EXERCISE REQUIREMENTS: Would you copy the lines below exactly and omit the images?
┌─ INFORMATION SHOWN
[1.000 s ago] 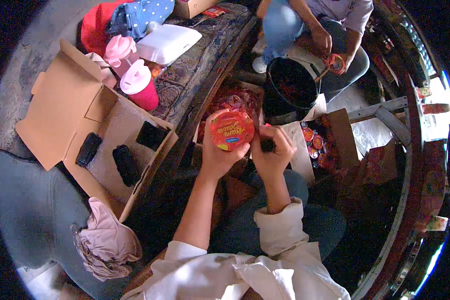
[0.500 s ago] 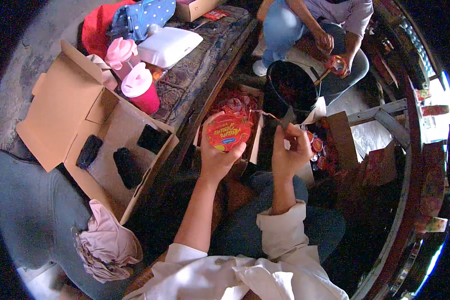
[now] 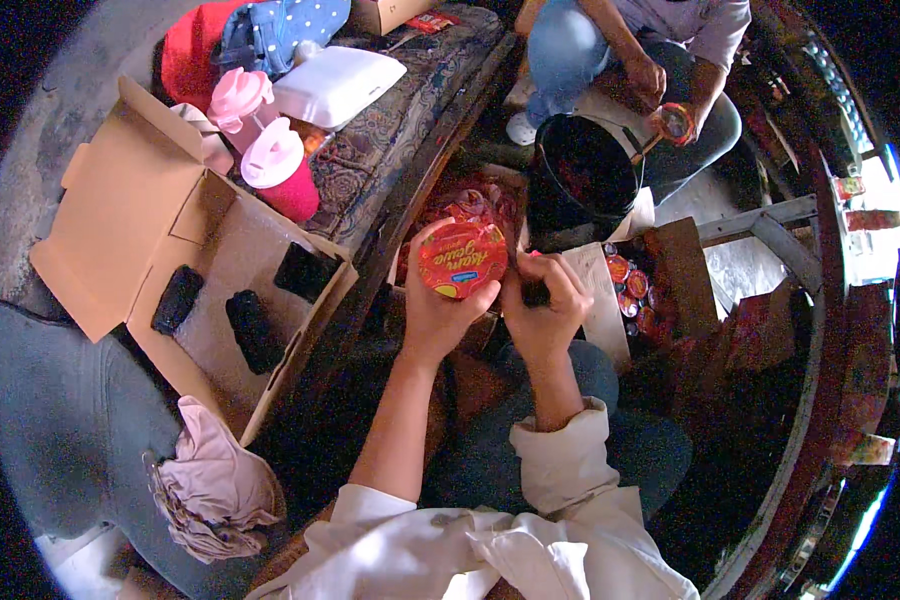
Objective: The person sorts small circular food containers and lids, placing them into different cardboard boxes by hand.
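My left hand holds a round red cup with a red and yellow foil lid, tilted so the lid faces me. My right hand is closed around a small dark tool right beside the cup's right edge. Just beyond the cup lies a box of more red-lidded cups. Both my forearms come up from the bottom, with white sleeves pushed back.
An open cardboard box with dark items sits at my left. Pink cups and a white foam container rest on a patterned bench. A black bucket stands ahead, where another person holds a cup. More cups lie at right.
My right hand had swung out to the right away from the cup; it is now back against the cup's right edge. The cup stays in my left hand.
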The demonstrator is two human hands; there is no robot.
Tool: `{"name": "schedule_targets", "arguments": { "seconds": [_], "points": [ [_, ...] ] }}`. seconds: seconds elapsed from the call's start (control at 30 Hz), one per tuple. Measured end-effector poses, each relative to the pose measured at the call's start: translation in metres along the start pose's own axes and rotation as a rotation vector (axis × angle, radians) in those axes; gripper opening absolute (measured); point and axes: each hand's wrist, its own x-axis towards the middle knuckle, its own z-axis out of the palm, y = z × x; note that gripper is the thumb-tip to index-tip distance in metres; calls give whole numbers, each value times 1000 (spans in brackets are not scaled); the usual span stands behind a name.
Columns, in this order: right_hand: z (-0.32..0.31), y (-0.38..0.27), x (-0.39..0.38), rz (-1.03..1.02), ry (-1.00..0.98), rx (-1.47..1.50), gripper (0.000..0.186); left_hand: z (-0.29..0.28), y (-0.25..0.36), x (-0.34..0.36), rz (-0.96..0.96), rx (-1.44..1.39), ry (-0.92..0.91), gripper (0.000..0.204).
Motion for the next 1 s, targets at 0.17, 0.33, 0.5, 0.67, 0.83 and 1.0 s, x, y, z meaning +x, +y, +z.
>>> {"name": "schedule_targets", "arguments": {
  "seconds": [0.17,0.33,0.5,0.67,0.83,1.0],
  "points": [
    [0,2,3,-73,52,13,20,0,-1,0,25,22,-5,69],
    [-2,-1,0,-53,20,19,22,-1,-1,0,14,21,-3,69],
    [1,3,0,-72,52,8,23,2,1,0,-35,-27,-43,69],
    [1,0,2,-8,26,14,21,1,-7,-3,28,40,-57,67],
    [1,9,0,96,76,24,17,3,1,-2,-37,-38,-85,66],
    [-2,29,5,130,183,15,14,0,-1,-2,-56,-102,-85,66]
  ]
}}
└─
RESULT OF THE EXERCISE:
[1.000 s ago] 
[0.500 s ago] 
[now] 
Objective: The person sorts small circular food containers and lids, placing them into different cardboard boxes by hand.
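My left hand holds a round red cup with a red and yellow foil lid, tilted so the lid faces me. My right hand is closed around a small dark tool right beside the cup's right edge. Just beyond the cup lies a box of more red-lidded cups. Both my forearms come up from the bottom, with white sleeves pushed back.
An open cardboard box with dark items sits at my left. Pink cups and a white foam container rest on a patterned bench. A black bucket stands ahead, where another person holds a cup. More cups lie at right.
My right hand had swung out to the right away from the cup; it is now back against the cup's right edge. The cup stays in my left hand.
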The demonstrator is two human hands; there is no robot.
Tool: `{"name": "schedule_targets", "arguments": { "seconds": [_], "points": [ [_, ...] ] }}`. seconds: seconds elapsed from the call's start (control at 30 Hz), one per tuple. Measured end-effector poses, each relative to the pose measured at the call's start: translation in metres along the start pose's own axes and rotation as a rotation vector (axis × angle, radians) in those axes; gripper opening absolute (measured); point and axes: each hand's wrist, its own x-axis towards the middle knuckle, its own z-axis out of the palm, y = z × x; note that gripper is the thumb-tip to index-tip distance in metres; calls give whole numbers, each value times 1000 (spans in brackets are not scaled); the usual span stands behind a name.
Columns, in this order: right_hand: z (-0.32..0.31), y (-0.38..0.27), x (-0.39..0.38), rz (-1.03..1.02), ry (-1.00..0.98), rx (-1.47..1.50), gripper (0.000..0.186); left_hand: z (-0.29..0.28), y (-0.25..0.36), x (-0.34..0.36), rz (-0.96..0.96), rx (-1.44..1.39), ry (-0.92..0.91), gripper (0.000..0.204).
Motion for the next 1 s, targets at 0.17, 0.33, 0.5, 0.67, 0.83 and 1.0 s, x, y, z meaning +x, +y, +z.
>>> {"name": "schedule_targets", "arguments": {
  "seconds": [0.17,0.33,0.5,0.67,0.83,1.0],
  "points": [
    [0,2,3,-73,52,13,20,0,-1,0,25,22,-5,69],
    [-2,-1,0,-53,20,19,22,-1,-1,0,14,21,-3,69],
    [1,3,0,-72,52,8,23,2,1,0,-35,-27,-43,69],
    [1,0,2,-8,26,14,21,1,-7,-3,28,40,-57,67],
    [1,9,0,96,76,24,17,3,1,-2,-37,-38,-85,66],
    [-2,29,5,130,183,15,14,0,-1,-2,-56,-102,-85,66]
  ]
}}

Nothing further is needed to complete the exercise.